◆ **What the task requires**
Write out every line below that includes the word "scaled".

Stored items from a collection
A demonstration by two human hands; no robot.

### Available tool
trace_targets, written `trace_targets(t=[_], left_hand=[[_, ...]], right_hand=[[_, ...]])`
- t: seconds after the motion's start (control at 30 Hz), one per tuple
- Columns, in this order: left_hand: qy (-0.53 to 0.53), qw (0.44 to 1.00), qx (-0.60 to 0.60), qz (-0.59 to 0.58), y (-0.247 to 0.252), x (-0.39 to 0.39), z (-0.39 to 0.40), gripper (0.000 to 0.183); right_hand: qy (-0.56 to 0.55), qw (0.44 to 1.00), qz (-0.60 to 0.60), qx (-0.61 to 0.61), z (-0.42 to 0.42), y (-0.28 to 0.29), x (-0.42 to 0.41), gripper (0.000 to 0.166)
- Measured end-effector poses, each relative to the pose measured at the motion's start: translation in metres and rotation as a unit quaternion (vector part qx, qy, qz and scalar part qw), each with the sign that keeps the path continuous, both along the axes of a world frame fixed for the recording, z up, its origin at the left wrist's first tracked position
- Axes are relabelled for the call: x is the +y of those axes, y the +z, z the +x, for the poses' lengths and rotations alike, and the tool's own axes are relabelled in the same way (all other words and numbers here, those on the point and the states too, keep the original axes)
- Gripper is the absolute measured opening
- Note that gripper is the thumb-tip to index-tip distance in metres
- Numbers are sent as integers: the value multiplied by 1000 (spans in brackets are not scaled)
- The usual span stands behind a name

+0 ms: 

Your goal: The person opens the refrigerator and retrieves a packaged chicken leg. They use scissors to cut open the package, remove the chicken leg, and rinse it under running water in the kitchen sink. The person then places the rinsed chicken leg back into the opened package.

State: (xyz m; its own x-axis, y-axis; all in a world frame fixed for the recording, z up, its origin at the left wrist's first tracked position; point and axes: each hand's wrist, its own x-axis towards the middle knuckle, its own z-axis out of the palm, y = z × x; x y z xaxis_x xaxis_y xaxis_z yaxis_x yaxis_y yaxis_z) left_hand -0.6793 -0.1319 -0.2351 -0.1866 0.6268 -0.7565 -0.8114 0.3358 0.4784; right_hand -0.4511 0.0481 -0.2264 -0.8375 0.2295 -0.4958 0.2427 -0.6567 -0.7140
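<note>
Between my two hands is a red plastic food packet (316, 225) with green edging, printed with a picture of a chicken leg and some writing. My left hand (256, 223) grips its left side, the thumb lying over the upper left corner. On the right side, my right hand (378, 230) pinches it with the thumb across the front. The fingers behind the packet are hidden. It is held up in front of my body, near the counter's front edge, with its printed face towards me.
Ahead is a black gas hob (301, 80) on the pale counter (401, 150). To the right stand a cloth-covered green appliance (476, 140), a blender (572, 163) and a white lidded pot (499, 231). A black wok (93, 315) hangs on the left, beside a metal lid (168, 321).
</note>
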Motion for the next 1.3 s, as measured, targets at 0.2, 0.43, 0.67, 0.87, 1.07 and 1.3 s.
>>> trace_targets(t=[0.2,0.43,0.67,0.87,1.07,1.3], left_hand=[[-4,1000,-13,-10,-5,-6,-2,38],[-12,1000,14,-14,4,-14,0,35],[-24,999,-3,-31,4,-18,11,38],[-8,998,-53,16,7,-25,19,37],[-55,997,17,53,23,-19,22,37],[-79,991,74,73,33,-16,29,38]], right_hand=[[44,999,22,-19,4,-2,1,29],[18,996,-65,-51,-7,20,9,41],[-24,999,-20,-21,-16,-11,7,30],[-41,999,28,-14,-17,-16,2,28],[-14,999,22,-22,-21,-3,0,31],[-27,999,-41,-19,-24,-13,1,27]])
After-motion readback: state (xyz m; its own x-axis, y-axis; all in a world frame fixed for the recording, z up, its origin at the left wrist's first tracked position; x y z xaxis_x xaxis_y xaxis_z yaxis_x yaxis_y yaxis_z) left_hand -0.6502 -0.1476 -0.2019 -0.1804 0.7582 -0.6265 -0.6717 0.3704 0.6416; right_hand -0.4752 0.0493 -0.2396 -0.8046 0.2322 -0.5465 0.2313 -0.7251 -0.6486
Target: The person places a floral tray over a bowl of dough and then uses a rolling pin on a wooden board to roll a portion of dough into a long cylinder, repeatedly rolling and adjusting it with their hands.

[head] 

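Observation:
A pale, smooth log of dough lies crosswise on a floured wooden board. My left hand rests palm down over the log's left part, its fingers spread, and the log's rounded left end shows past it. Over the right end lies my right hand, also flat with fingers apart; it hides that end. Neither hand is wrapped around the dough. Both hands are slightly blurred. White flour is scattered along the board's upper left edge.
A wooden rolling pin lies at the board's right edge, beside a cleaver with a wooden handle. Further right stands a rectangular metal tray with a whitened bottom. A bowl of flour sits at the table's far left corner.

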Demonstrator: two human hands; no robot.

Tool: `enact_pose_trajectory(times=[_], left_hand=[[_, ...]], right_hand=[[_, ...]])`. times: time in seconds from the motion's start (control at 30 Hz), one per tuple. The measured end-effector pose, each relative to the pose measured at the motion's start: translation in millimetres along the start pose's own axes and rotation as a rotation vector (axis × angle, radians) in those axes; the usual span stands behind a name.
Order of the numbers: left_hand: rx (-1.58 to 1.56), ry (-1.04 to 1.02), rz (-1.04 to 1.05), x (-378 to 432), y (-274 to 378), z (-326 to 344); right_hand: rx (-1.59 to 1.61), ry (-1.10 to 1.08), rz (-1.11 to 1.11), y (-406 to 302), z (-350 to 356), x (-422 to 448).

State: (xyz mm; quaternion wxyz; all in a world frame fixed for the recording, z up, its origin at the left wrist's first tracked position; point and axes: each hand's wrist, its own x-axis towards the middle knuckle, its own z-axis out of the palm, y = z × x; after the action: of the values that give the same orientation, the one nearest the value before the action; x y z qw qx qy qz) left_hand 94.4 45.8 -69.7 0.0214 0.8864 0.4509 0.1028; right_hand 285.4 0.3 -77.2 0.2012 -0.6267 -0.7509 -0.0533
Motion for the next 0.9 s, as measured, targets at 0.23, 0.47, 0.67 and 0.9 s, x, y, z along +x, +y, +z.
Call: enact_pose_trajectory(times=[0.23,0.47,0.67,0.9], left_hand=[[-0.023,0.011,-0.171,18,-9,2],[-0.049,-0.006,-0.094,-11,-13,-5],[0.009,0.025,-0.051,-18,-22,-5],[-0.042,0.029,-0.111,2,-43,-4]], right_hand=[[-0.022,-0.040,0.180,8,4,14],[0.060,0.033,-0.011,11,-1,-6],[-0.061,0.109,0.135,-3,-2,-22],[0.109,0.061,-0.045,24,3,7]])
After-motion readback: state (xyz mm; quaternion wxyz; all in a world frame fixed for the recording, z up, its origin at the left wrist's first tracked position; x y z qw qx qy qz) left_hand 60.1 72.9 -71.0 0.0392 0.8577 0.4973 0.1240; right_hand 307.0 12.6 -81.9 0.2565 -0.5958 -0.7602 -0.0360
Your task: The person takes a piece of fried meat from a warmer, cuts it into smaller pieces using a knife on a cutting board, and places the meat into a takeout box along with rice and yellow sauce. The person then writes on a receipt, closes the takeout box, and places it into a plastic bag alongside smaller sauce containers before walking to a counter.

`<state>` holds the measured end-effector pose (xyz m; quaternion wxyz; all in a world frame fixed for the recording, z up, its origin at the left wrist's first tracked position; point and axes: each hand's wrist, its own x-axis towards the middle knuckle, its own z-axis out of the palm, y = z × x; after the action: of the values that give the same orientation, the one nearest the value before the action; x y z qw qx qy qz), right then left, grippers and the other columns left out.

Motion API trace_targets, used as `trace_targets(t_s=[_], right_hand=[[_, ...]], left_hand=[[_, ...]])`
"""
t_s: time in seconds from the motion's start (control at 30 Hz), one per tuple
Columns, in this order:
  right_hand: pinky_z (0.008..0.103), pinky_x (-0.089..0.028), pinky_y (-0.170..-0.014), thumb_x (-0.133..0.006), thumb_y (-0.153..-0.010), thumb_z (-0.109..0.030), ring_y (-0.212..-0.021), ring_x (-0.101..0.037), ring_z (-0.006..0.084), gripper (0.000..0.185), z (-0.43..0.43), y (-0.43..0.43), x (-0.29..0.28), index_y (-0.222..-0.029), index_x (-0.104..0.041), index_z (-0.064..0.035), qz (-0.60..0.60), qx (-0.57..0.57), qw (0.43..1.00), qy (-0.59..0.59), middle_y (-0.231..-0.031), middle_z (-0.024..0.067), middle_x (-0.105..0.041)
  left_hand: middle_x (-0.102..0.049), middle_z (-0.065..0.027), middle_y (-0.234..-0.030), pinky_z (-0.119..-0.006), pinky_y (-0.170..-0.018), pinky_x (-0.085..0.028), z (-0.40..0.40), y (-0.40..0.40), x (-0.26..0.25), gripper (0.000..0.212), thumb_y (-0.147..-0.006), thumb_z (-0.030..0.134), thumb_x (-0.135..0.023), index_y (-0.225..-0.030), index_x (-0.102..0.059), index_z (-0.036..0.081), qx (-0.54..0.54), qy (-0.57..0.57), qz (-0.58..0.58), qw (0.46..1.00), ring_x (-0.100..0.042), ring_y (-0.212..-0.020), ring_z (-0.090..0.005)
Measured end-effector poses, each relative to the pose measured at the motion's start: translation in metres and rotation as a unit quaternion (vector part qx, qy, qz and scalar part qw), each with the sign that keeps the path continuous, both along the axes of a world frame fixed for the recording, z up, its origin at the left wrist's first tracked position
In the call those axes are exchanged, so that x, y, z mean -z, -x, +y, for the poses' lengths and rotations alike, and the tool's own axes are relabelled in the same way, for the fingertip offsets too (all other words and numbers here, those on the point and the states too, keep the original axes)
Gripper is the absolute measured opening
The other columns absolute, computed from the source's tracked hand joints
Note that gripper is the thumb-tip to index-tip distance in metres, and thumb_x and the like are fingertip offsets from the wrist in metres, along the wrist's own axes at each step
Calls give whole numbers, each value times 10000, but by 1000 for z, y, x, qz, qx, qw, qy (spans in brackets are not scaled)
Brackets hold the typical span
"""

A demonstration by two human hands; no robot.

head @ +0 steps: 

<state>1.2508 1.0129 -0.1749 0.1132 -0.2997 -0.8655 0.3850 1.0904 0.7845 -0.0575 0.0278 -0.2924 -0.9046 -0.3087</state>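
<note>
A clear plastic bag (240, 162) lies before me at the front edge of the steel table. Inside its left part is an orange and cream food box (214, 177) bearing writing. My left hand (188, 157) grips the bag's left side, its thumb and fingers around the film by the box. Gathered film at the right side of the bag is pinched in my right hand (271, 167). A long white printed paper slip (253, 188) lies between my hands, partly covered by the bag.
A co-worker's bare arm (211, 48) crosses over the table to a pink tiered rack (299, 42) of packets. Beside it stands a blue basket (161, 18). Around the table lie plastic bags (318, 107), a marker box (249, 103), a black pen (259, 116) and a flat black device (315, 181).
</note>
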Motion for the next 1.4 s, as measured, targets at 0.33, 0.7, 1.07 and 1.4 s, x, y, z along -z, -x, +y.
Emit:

◆ **Response below**
- Numbers are sent as integers: the value multiplied by 1000 (spans in brackets are not scaled)
Calls give whole numbers, each value times 10000, but by 1000 for z, y, x, qz, qx, qw, qy (spans in brackets are not scaled)

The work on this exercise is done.